### TRY IT
Using the word "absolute" as the filter, copy each matching line from the records.
=== MATERIAL FOR THIS EXERCISE ===
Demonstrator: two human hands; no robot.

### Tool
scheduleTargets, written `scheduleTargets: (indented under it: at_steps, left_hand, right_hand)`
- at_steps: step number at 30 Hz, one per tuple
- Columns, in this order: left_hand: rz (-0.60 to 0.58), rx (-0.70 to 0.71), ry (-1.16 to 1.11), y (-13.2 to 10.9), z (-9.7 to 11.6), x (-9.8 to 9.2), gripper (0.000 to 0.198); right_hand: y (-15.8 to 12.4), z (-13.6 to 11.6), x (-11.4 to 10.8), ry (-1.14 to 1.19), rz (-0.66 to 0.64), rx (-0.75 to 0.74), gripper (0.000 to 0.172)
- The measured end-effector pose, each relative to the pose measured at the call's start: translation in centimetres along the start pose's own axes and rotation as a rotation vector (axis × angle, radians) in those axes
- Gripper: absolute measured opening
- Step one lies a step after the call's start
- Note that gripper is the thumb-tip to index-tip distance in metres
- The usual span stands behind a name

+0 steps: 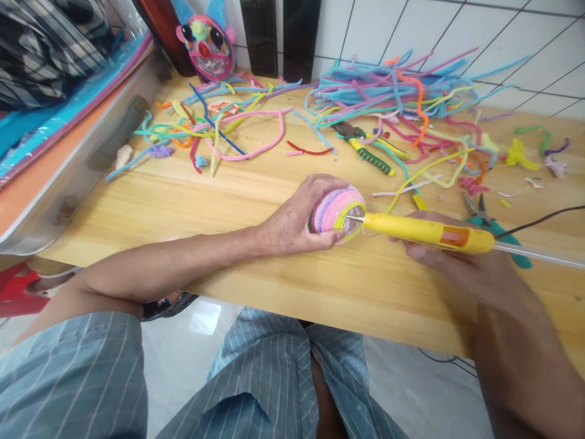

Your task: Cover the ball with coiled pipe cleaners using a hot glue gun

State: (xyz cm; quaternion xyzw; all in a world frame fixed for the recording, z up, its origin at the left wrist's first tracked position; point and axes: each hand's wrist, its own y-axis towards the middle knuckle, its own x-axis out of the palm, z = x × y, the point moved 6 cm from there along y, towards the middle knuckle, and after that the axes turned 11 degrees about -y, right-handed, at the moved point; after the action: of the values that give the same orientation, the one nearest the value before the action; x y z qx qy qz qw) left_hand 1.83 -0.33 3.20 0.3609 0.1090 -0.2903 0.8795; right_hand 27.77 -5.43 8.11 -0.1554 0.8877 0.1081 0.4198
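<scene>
My left hand [304, 216] is wrapped round a small rounded object covered in pipe cleaner [333, 209], with pink, purple and yellow bands. Its uncovered clear end faces right. In my right hand [439, 244] lies a yellow hot glue gun [406, 230], fingers closed round its underside. A clear glue stick [539, 253] sticks out of its back, and its metal nozzle meets or almost meets the clear end of the object. Some of my right fingers are hidden behind the gun.
Pliers with yellow-green handles [365, 149] and teal-handled pliers [484, 222] lie on the wooden table [219, 213]. A heap of pipe cleaners [379, 91] is at the back. A decorated face figure [208, 46] stands by a plastic bin [86, 146]. A black cord [543, 216] runs right.
</scene>
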Motion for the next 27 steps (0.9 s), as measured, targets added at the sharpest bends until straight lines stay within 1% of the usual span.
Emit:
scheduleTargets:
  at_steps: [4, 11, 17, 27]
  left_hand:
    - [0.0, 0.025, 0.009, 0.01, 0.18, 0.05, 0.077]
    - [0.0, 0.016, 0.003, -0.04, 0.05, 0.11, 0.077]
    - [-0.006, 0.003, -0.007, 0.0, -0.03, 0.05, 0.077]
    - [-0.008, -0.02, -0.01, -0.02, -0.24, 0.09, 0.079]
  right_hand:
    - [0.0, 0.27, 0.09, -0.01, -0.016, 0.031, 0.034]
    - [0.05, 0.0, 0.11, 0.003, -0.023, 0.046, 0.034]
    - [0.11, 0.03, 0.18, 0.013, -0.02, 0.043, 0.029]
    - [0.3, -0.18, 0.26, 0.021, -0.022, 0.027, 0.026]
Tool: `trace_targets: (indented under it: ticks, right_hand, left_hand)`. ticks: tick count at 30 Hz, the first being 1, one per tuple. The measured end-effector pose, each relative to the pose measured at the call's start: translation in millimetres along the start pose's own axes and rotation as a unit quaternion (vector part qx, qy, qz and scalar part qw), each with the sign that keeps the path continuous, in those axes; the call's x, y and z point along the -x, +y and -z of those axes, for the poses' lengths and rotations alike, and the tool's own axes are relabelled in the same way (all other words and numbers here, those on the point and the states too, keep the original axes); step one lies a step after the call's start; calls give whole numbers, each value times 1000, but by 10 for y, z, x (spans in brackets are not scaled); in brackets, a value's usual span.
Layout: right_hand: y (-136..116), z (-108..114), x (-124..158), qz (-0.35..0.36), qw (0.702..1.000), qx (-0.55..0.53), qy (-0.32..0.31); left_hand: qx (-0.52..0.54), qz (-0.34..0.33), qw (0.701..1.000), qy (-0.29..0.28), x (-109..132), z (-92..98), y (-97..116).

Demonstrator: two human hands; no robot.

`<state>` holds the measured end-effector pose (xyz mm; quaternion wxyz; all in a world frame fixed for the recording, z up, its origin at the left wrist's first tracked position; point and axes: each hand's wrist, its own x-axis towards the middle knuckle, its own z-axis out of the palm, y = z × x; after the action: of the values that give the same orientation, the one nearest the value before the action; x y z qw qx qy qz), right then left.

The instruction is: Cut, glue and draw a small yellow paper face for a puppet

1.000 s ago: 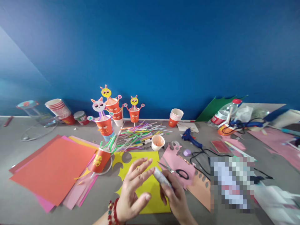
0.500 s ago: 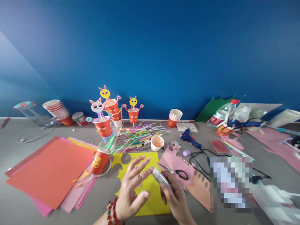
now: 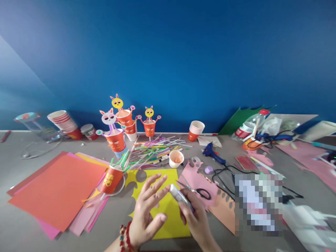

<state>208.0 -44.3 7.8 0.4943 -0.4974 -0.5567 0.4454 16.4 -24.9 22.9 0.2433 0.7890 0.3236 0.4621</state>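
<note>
In my right hand (image 3: 194,213) is a glue stick (image 3: 176,193), a whitish tube tilted up to the left with its pale end exposed. My left hand (image 3: 149,206) is open, fingers spread, wearing red beaded bracelets. Its index fingertip is beside the glue stick's end; whether they touch I cannot tell. A small pink spot shows between the left fingers, too small to name. Both hands are above a yellow paper sheet (image 3: 170,224) with round cut-outs along its left edge. A purple cap (image 3: 208,170) and scissors (image 3: 195,190) with black handles lie beyond my right hand.
Orange and pink paper sheets (image 3: 60,189) lie left, near a tilted red cup (image 3: 112,180) of straws. Behind are decorated cups (image 3: 115,141), loose straws (image 3: 154,150) and a small white cup (image 3: 176,159). A blue glue gun (image 3: 214,154) and its black cable lie right.
The view has shifted very slightly. Both hands keep nearly the same pose, with the glue stick still in my right hand and its end by the left index fingertip.
</note>
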Motion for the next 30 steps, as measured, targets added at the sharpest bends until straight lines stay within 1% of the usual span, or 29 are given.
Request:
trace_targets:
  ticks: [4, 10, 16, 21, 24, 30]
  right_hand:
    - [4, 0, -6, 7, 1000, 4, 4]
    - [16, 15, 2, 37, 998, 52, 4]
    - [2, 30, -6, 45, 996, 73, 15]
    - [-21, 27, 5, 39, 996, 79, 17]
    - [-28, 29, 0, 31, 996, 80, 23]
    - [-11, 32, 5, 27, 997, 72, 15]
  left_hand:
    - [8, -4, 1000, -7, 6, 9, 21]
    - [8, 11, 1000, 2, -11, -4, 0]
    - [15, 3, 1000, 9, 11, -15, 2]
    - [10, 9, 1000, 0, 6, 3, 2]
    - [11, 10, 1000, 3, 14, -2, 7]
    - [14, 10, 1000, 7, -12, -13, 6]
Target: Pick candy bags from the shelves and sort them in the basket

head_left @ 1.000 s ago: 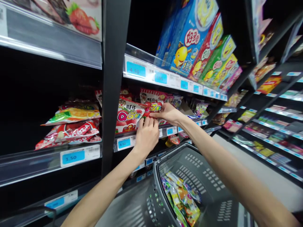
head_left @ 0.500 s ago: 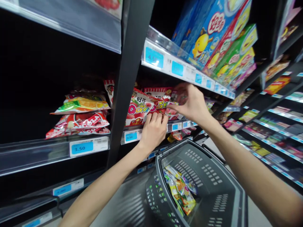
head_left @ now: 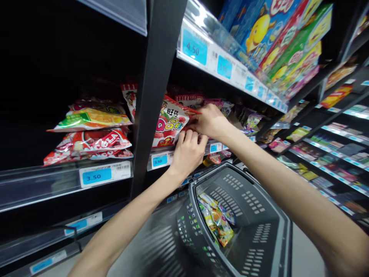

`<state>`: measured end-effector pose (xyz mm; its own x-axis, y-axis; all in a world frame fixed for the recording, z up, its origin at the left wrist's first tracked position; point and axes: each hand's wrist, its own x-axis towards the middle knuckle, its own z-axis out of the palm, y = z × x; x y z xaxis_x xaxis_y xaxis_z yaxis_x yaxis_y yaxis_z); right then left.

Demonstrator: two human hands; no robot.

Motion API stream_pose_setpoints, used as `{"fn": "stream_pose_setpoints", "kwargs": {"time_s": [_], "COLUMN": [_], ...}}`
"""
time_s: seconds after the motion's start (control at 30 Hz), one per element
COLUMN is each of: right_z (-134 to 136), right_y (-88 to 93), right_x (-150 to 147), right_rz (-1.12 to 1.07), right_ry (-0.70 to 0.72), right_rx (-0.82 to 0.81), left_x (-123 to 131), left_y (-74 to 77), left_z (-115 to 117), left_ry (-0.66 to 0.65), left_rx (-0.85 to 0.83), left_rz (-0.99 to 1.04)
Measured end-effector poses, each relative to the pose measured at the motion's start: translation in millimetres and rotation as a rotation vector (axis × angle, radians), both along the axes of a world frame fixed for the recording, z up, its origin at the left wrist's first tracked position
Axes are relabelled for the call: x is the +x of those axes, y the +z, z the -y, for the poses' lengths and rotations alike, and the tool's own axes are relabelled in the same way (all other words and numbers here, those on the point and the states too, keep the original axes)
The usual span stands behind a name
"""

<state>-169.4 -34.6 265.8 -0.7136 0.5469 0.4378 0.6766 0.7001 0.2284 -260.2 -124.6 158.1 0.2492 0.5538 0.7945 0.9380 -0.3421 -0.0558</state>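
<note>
A red and white gummy candy bag (head_left: 170, 122) with "QQ" lettering stands at the front of the shelf, just right of the black post. My left hand (head_left: 190, 151) has its fingers curled onto the lower right of the bags, above the price strip. Higher and to the right, my right hand (head_left: 211, 122) closes on the red edge of a gummy candy bag; its fingertips are partly hidden. Whether that edge belongs to the front bag or one behind it, I cannot tell. More red-striped bags (head_left: 188, 100) stand behind.
Below my hands sits a grey shopping basket (head_left: 253, 231) holding several colourful snack packets (head_left: 217, 219). The upper shelf edge (head_left: 225, 67) overhangs my right hand, with boxes (head_left: 259, 34) above. Left of the post (head_left: 151, 96), more candy bags (head_left: 95, 144) are stacked.
My right hand has moved left and down, from an open pose beside the bags to closing on a bag's edge. My left hand stays nearly in place. The view has shifted slightly.
</note>
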Motion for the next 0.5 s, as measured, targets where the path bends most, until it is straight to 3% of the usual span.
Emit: {"fn": "stream_pose_setpoints", "kwargs": {"time_s": [0.1,0.37,0.5], "right_z": [-1,4,2], "right_y": [-4.9,17.1,15.2], "right_x": [-2,12,13], "right_rz": [-0.102,-0.037,-0.032], "right_ry": [-0.038,0.146,0.17], "right_rx": [-0.011,-0.652,-0.632], "left_x": [0,1,4], "left_y": [3.0,10.0,10.8], "left_z": [1,6,3], "left_ry": [0.013,0.044,0.068], "left_rx": [-0.031,-0.079,-0.1], "left_rz": [0.014,0.013,0.009]}}
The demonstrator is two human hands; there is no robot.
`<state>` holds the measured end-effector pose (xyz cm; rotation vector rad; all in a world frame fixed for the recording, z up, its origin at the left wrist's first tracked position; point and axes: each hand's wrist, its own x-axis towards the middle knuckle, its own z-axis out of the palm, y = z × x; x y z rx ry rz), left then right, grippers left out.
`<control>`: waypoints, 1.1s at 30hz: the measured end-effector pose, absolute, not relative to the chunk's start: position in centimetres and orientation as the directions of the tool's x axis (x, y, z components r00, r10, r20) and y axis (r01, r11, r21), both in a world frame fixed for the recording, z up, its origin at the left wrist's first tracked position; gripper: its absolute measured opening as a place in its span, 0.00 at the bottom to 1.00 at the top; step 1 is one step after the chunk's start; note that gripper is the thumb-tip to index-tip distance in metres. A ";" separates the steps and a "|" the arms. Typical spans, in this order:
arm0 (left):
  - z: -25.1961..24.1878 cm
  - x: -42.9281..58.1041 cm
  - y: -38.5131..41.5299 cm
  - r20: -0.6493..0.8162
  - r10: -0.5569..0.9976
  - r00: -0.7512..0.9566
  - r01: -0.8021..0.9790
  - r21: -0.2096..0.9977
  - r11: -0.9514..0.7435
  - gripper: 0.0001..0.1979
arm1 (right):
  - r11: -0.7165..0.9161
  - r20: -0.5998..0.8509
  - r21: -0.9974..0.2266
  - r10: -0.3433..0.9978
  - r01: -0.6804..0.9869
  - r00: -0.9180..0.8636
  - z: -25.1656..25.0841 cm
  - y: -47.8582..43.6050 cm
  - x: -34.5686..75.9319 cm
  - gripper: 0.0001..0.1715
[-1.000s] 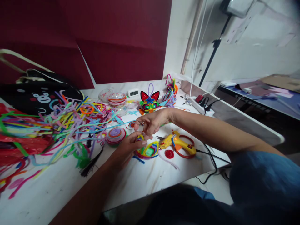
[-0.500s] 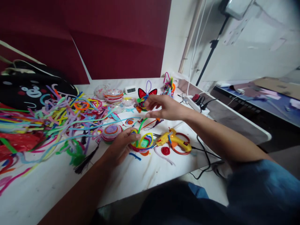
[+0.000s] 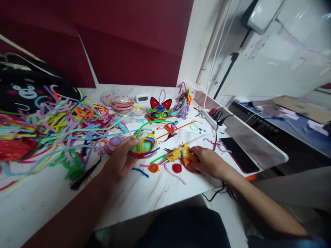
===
### RESPONSE TO THIS TASK
- Gripper: absolute measured opening
`<control>`: waypoints, 1.1s at 30hz: the measured end-effector pose, absolute, not relative to the chunk's start: position in centimetres and orientation as the directions of the tool's x axis (x, y, z components r00, r10, r20) and y axis (r01, r11, r21), both in a world frame fixed for the recording, z up, its origin at the left wrist's first tracked position; gripper: its absolute measured opening as a place in its span, 0.00 at the bottom to 1.00 at the top; step 1 is one step after the chunk's start; note that gripper is the thumb-tip to index-tip distance in metres. A ";" separates the steps and a "|" the arms. Typical spans, in this order:

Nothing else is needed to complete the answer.